TPI vai investigar possíveis crimes de guerra 

Para além destas queixas, o TPI anunciou, através do seu procurador, o britânico Karim Kahn, a sua intenção de investigar possíveis crimes de guerra cometidos tanto em Israel como em Gaza. 

Durante a sua visita ao ponto de passagem de Rafah, entre o Egito e a Faixa de Gaza, a 29 de outubro, Karim Kahn afirmou na sua declaração que “a tomada de reféns é uma violação grave das Convenções de Genebra” e apelou à libertação das 239 pessoas detidas pelo Hamas. 

Karim Kahn recordou igualmente a Israel a sua “obrigação de respeitar o direito dos conflitos armados”, recordando que “impedir o acesso da ajuda humanitária pode constituir um crime”. Referindo-se à presença de advogados-gerais no exército israelita, o procurador do TPI afirmou ainda que: “terão de demonstrar que qualquer ataque que afete civis inocentes ou bens protegidos deve ser realizado em conformidade com a lei e os costumes da guerra, de acordo com a lei dos conflitos armados. 

Terão de demonstrar a correta aplicação dos princípios da distinção, precaução e proporcionalidade. E quero ser absolutamente claro para que não haja mal-entendidos: todas as casas, todas as escolas, todos os hospitais, todas as igrejas, todas as mesquitas, todos estes lugares estão protegidos, a menos que o seu estatuto de proteção tenha sido perdido. E quero ser igualmente claro quanto ao facto de que a responsabilidade de provar que o estatuto de propriedade protegida já não se aplica recai sobre os autores dos disparos, quer se trate de um tiro, de um míssil ou de um foguete”. 

O TPI já abriu uma investigação em 2021 sobre os crimes cometidos no âmbito daquilo a que chama a “situação na Palestina”, a partir de 13 de junho de 2014 (Guerra de Gaza). 
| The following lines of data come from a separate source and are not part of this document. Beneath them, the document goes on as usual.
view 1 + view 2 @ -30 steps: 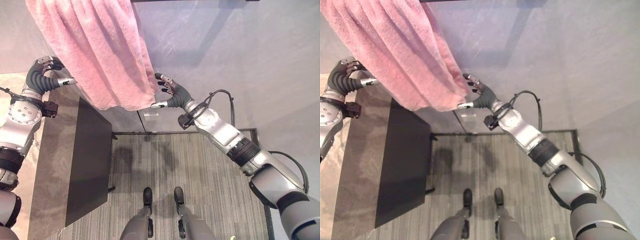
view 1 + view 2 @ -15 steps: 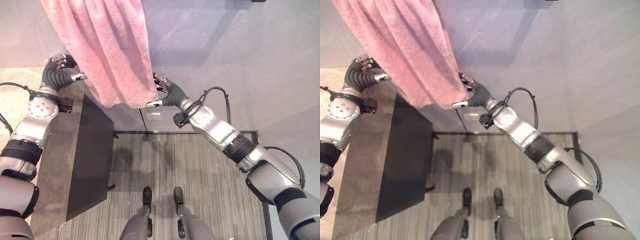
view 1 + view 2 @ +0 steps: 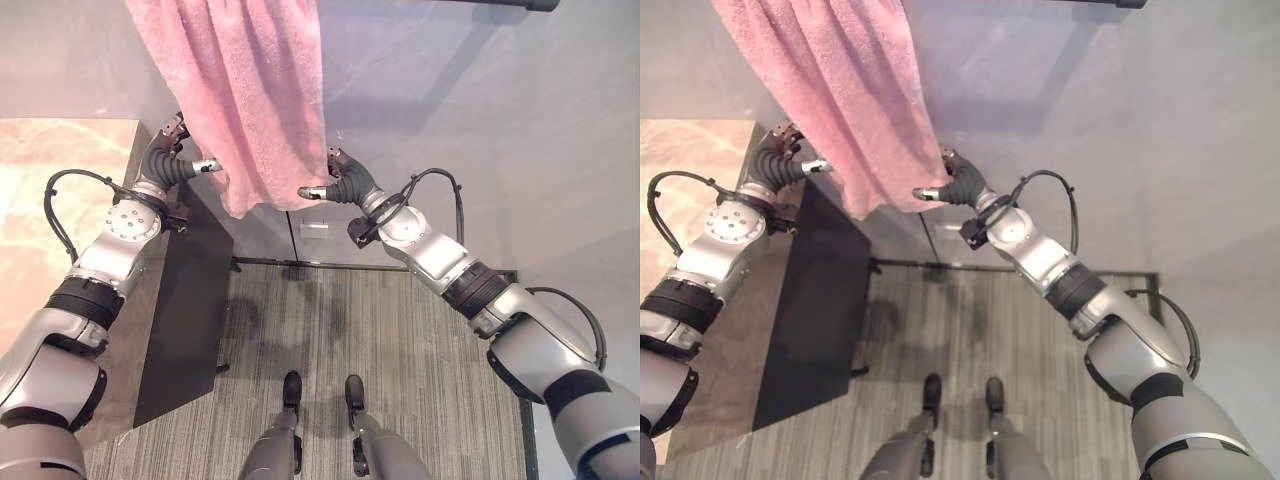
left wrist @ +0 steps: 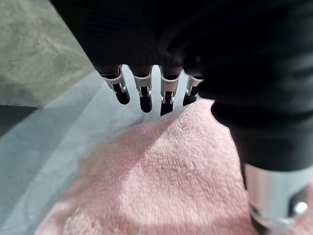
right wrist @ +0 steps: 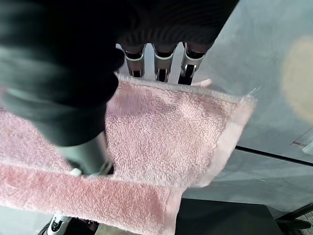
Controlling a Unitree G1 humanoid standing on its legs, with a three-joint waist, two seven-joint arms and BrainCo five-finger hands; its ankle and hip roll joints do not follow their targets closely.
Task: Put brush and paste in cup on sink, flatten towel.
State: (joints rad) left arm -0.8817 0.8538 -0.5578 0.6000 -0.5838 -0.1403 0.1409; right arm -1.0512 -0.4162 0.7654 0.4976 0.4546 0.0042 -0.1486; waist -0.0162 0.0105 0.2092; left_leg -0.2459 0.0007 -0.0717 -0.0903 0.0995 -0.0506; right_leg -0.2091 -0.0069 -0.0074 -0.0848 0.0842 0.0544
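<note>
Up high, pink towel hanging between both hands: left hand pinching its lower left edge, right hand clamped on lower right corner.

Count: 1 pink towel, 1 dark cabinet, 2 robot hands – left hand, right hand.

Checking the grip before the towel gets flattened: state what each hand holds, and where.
Right hand pinches the pink towel near its lower corner; left hand touches its other lower edge, grip unclear.
</note>
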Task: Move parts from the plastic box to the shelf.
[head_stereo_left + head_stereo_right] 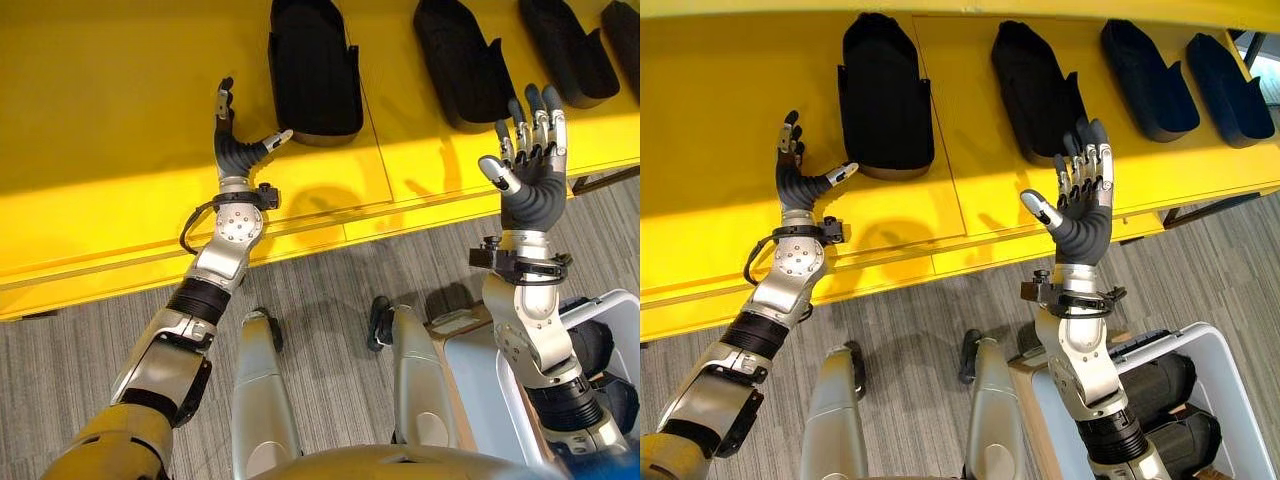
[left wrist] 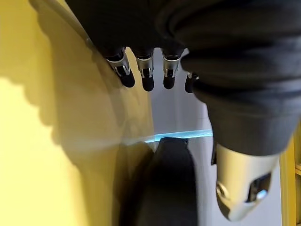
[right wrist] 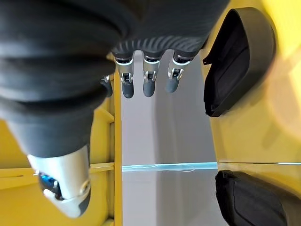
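Several black moulded parts lie in a row on the yellow shelf (image 1: 120, 120): one (image 1: 312, 70) at the middle, another (image 1: 460, 60) to its right, more (image 1: 565, 45) further right. My left hand (image 1: 235, 150) is open above the shelf, its thumb reaching toward the near end of the middle part (image 2: 167, 188). My right hand (image 1: 1085, 220) is raised open and empty over the shelf's front edge, with straight fingers (image 3: 149, 80). The white plastic box (image 1: 1225, 370) stands at the lower right with black parts (image 1: 1155, 385) in it.
The shelf's left half is bare yellow surface. Grey striped carpet (image 1: 330, 280) runs along the shelf's front edge. The shelf's right end stands on a dark frame (image 1: 1210, 205).
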`<state>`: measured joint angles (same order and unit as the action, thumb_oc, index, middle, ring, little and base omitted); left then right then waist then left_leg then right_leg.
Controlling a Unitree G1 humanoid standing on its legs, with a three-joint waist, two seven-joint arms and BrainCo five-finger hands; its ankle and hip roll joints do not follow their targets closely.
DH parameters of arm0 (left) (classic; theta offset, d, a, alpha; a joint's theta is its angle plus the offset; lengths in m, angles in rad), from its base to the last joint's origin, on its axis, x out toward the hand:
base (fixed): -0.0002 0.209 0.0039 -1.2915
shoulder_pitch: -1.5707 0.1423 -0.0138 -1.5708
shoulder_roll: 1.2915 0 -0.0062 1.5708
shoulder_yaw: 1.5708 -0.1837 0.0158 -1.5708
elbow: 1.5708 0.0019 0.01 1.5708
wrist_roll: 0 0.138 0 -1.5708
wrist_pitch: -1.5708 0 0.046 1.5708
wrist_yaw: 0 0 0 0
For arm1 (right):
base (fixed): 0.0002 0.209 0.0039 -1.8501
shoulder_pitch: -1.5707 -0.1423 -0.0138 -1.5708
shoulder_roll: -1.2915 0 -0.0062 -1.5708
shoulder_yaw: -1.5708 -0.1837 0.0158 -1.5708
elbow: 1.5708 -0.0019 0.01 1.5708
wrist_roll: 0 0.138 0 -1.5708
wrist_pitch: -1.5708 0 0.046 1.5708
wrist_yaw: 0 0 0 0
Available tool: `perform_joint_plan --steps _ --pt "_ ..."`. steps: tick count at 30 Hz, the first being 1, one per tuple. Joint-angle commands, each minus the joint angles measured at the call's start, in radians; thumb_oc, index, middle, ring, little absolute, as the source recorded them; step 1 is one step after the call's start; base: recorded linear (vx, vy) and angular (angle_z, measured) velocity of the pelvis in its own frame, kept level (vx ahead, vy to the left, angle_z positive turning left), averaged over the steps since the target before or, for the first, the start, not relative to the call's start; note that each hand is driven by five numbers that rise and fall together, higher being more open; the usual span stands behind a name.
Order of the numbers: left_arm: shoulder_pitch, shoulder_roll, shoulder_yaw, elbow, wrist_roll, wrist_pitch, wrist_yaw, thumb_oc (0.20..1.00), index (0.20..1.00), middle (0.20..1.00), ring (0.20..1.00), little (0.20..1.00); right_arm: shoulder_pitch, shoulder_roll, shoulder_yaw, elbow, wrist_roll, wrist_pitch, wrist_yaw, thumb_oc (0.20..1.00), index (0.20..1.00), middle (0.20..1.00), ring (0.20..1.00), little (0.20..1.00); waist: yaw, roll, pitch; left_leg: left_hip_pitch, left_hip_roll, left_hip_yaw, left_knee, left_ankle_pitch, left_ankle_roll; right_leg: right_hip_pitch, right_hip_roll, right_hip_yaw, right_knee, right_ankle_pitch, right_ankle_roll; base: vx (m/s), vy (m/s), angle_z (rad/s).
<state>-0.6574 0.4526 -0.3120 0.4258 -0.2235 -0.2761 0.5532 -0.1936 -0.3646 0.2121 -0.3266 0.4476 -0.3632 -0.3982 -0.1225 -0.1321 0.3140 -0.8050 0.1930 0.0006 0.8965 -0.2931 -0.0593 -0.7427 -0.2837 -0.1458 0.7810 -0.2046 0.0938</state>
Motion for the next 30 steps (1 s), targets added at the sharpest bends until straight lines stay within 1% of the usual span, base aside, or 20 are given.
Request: perform_joint_plan --steps 1,2,3,4,6,7,9,10,12,16,17,19,20,23,24,26,27,28,29,30 --pt "-0.053 -0.039 -0.081 0.051 0.003 0.003 -0.038 1.0 1.0 1.0 1.0 1.0 -0.031 -0.032 -0.03 -0.086 0.0 -0.067 0.001 1.0 1.0 1.0 1.0 1.0 -0.019 0.033 0.023 0.001 0.069 -0.058 -0.08 0.067 -0.053 0.055 -0.043 0.044 -0.028 -0.002 0.038 0.09 -0.009 0.0" --pt "-0.053 -0.042 -0.084 0.05 0.005 0.006 -0.041 1.0 1.0 1.0 1.0 1.0 -0.03 -0.034 -0.03 -0.085 0.001 -0.067 0.002 1.0 1.0 1.0 1.0 1.0 -0.019 0.034 0.021 0.012 0.075 -0.059 -0.072 0.038 -0.058 0.063 -0.042 0.045 -0.018 -0.027 0.045 0.0 0.0 0.0" --pt "-0.054 -0.045 -0.088 0.052 0.007 0.005 -0.043 1.0 1.0 1.0 1.0 1.0 -0.031 -0.034 -0.031 -0.086 0.002 -0.069 0.002 1.0 1.0 1.0 1.0 1.0 -0.019 0.033 0.024 -0.001 0.07 -0.059 -0.078 0.066 -0.051 0.052 -0.043 0.045 -0.025 -0.003 0.038 0.09 -0.01 -0.01" --pt "-0.052 -0.048 -0.092 0.053 0.008 0.006 -0.044 1.0 1.0 1.0 1.0 1.0 -0.031 -0.035 -0.03 -0.085 0.0 -0.068 0.001 1.0 1.0 1.0 1.0 1.0 -0.019 0.034 0.022 0.011 0.075 -0.057 -0.072 0.038 -0.057 0.061 -0.041 0.046 -0.015 -0.028 0.044 0.01 0.0 -0.04" --pt "-0.048 -0.059 -0.107 0.048 0.013 0.007 -0.054 1.0 1.0 1.0 1.0 1.0 -0.032 -0.033 -0.03 -0.085 0.001 -0.068 0.003 1.0 1.0 1.0 1.0 1.0 -0.02 0.033 0.025 0.001 0.068 -0.057 -0.08 0.065 -0.051 0.052 -0.043 0.047 -0.026 -0.003 0.039 0.01 -0.005 -0.05" --pt "-0.047 -0.065 -0.117 0.045 0.02 0.009 -0.057 1.0 1.0 1.0 1.0 1.0 -0.03 -0.033 -0.027 -0.085 0.003 -0.068 0.005 1.0 1.0 1.0 1.0 1.0 -0.021 0.034 0.023 0.012 0.072 -0.055 -0.074 0.037 -0.056 0.063 -0.044 0.047 -0.017 -0.028 0.045 0.01 -0.005 -0.05" --pt "-0.043 -0.07 -0.125 0.045 0.022 0.011 -0.062 1.0 1.0 1.0 1.0 1.0 -0.03 -0.036 -0.027 -0.086 0.003 -0.068 0.005 1.0 1.0 1.0 1.0 1.0 -0.021 0.034 0.024 0.012 0.072 -0.054 -0.074 0.037 -0.056 0.061 -0.045 0.047 -0.013 -0.027 0.044 0.01 0.001 -0.01" --pt "-0.044 -0.072 -0.128 0.044 0.025 0.011 -0.065 1.0 1.0 1.0 1.0 1.0 -0.032 -0.035 -0.028 -0.087 0.002 -0.068 0.004 1.0 1.0 1.0 1.0 1.0 -0.022 0.032 0.026 -0.001 0.066 -0.054 -0.078 0.064 -0.05 0.05 -0.046 0.047 -0.022 -0.003 0.038 0.0 0.0 0.0" --pt "-0.042 -0.076 -0.137 0.047 0.029 0.015 -0.07 1.0 1.0 1.0 1.0 1.0 -0.032 -0.037 -0.026 -0.086 0.002 -0.067 0.005 1.0 1.0 1.0 1.0 1.0 -0.02 0.034 0.024 0.009 0.072 -0.053 -0.069 0.035 -0.055 0.059 -0.044 0.048 -0.011 -0.028 0.044 0.05 -0.006 0.0" --pt "-0.04 -0.083 -0.146 0.034 0.035 0.016 -0.076 1.0 1.0 1.0 1.0 1.0 -0.029 -0.034 -0.026 -0.086 0.001 -0.068 0.004 1.0 1.0 1.0 1.0 1.0 -0.02 0.033 0.028 -0.002 0.067 -0.052 -0.077 0.062 -0.048 0.049 -0.046 0.047 -0.02 -0.003 0.038 -0.04 0.006 0.0" --pt "-0.036 -0.085 -0.15 0.03 0.035 0.014 -0.079 1.0 1.0 1.0 1.0 1.0 -0.027 -0.034 -0.026 -0.086 0.0 -0.068 0.002 1.0 1.0 1.0 1.0 1.0 -0.019 0.035 0.024 0.009 0.072 -0.051 -0.069 0.033 -0.053 0.058 -0.044 0.048 -0.009 -0.028 0.045 0.09 -0.02 0.01" --pt "-0.033 -0.089 -0.152 0.023 0.032 0.014 -0.082 1.0 1.0 1.0 1.0 1.0 -0.026 -0.035 -0.026 -0.086 -0.001 -0.067 0.002 1.0 1.0 1.0 1.0 1.0 -0.018 0.036 0.025 0.009 0.071 -0.05 -0.07 0.033 -0.053 0.058 -0.044 0.05 -0.009 -0.029 0.044 0.0 -0.005 0.01" --pt "-0.034 -0.089 -0.152 0.022 0.033 0.014 -0.082 1.0 1.0 1.0 1.0 1.0 -0.027 -0.035 -0.027 -0.087 -0.001 -0.067 0.002 1.0 1.0 1.0 1.0 1.0 -0.019 0.035 0.028 -0.003 0.066 -0.05 -0.077 0.061 -0.047 0.049 -0.046 0.049 -0.018 -0.004 0.038 -0.08 0.011 0.01" --pt "-0.027 -0.092 -0.155 0.018 0.035 0.015 -0.085 1.0 1.0 1.0 1.0 1.0 -0.022 -0.038 -0.028 -0.089 -0.001 -0.067 0.002 1.0 1.0 1.0 1.0 1.0 -0.018 0.035 0.026 0.005 0.07 -0.052 -0.067 0.033 -0.053 0.054 -0.044 0.051 -0.005 -0.03 0.044 0.03 -0.006 0.0" --pt "-0.028 -0.091 -0.155 0.017 0.035 0.015 -0.085 1.0 1.0 1.0 1.0 1.0 -0.022 -0.038 -0.029 -0.09 -0.001 -0.067 0.002 1.0 1.0 1.0 1.0 1.0 -0.018 0.034 0.029 -0.007 0.065 -0.052 -0.074 0.061 -0.047 0.044 -0.045 0.051 -0.014 -0.005 0.037 -0.07 0.006 0.0" --pt "-0.023 -0.093 -0.159 0.01 0.041 0.017 -0.087 1.0 1.0 1.0 1.0 1.0 -0.019 -0.036 -0.03 -0.092 -0.001 -0.068 0.002 1.0 1.0 1.0 1.0 1.0 -0.018 0.034 0.029 -0.008 0.065 -0.051 -0.072 0.06 -0.046 0.041 -0.045 0.054 -0.013 -0.005 0.037 0.01 -0.007 0.01" --pt "-0.019 -0.094 -0.161 0.012 0.045 0.02 -0.089 1.0 1.0 1.0 1.0 1.0 -0.016 -0.036 -0.03 -0.092 0.002 -0.068 0.004 1.0 1.0 1.0 1.0 1.0 -0.017 0.036 0.026 0.001 0.07 -0.051 -0.063 0.032 -0.052 0.049 -0.044 0.055 -0.002 -0.031 0.042 0.0 0.0 0.0" --pt "-0.02 -0.094 -0.162 0.011 0.046 0.02 -0.089 1.0 1.0 1.0 1.0 1.0 -0.016 -0.036 -0.031 -0.092 0.002 -0.068 0.004 1.0 1.0 1.0 1.0 1.0 -0.018 0.035 0.029 -0.011 0.065 -0.051 -0.069 0.06 -0.046 0.039 -0.045 0.055 -0.011 -0.006 0.036 0.09 -0.019 -0.01" --pt "-0.019 -0.096 -0.164 0.01 0.048 0.02 -0.093 1.0 1.0 1.0 1.0 1.0 -0.013 -0.038 -0.031 -0.093 0.0 -0.066 0.005 1.0 1.0 1.0 1.0 1.0 -0.017 0.037 0.027 0.001 0.071 -0.052 -0.065 0.032 -0.051 0.048 -0.043 0.054 -0.002 -0.031 0.042 -0.08 0.008 0.0" --pt "-0.019 -0.096 -0.165 0.009 0.048 0.02 -0.093 1.0 1.0 1.0 1.0 1.0 -0.014 -0.038 -0.032 -0.093 0.0 -0.066 0.005 1.0 1.0 1.0 1.0 1.0 -0.017 0.036 0.03 -0.01 0.066 -0.052 -0.071 0.06 -0.046 0.039 -0.044 0.054 -0.011 -0.006 0.036 0.09 -0.018 0.0"
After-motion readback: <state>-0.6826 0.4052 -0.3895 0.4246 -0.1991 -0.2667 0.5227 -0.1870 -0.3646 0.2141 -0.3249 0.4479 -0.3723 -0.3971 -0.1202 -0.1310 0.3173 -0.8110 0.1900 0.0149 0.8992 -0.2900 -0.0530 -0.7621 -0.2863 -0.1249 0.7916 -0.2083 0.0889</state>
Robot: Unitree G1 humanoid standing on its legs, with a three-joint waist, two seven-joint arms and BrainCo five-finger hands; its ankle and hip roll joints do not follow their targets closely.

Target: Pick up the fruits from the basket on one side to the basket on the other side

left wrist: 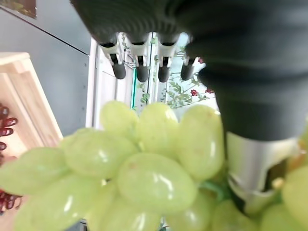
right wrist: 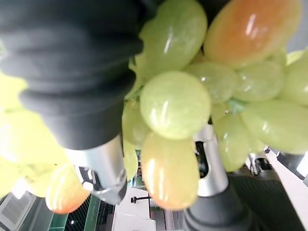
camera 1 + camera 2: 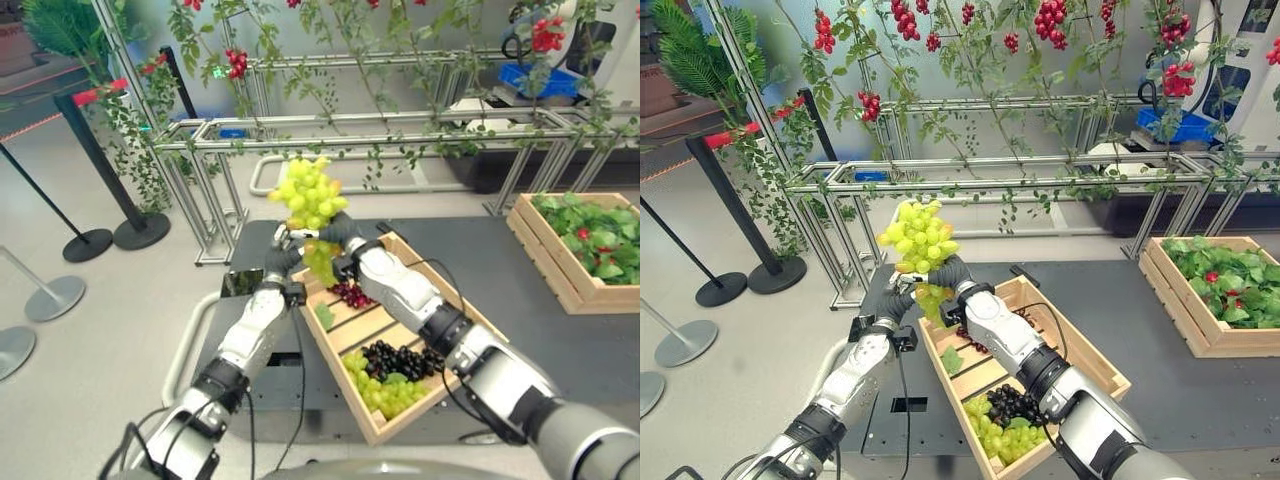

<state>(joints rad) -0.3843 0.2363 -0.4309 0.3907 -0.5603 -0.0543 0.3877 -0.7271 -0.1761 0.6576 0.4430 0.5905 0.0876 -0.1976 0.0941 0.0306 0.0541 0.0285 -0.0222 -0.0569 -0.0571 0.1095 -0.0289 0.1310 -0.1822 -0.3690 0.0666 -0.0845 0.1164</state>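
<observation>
Green grape bunch (image 3: 308, 198) — plump, glossy, some berries amber-tinged — held aloft above the wooden crate's (image 3: 470, 318) far end, left hand (image 3: 281, 255) and right hand (image 3: 337, 236) both clasping it.

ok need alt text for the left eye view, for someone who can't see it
Two robot hands, left and right, meet around a bunch of green grapes raised above the far end of a slatted wooden crate. The crate holds red, black and green grapes; a second crate of leaves sits far right.
</observation>
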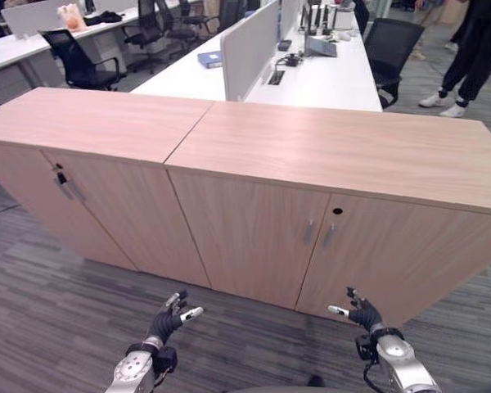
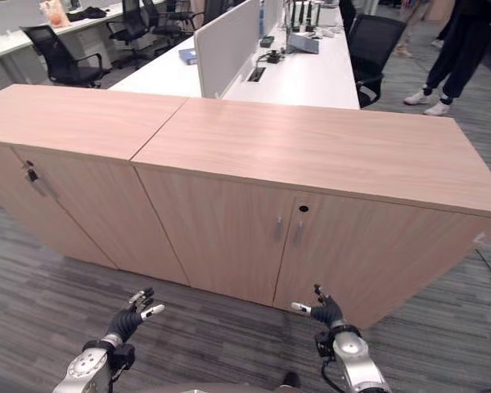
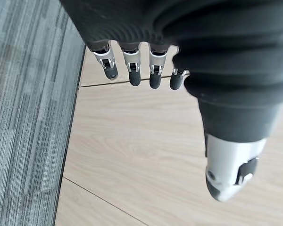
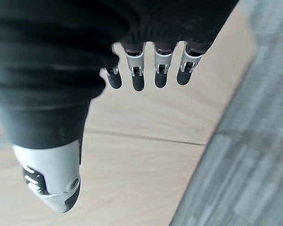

No entanto, Israel não é um dos 139 Estados signatários do Estatuto de Roma e contesta a jurisdição do TPI. Já o Estado da Palestina ratificou o Estatuto de Roma em 2015 e remeteu o caso para o TPI. O TPI decidiu em 2021 que a sua “jurisdição territorial se estende aos territórios ocupados por Israel desde 1967, ou seja, Gaza, Cisjordânia e Jerusalém Oriental”. 

TIJ solicita parecer consultivo sobre “as práticas de Israel” 

O Tribunal Internacional de Justiça (TIJ), competente para tratar dos conflitos entre Estados, pronunciou-se a 23 de outubro sobre um pedido de parecer consultivo apresentado a 30 de dezembro de 2022 por uma resolução da Assembleia Geral das Nações Unidas, antes do início do atual conflito. 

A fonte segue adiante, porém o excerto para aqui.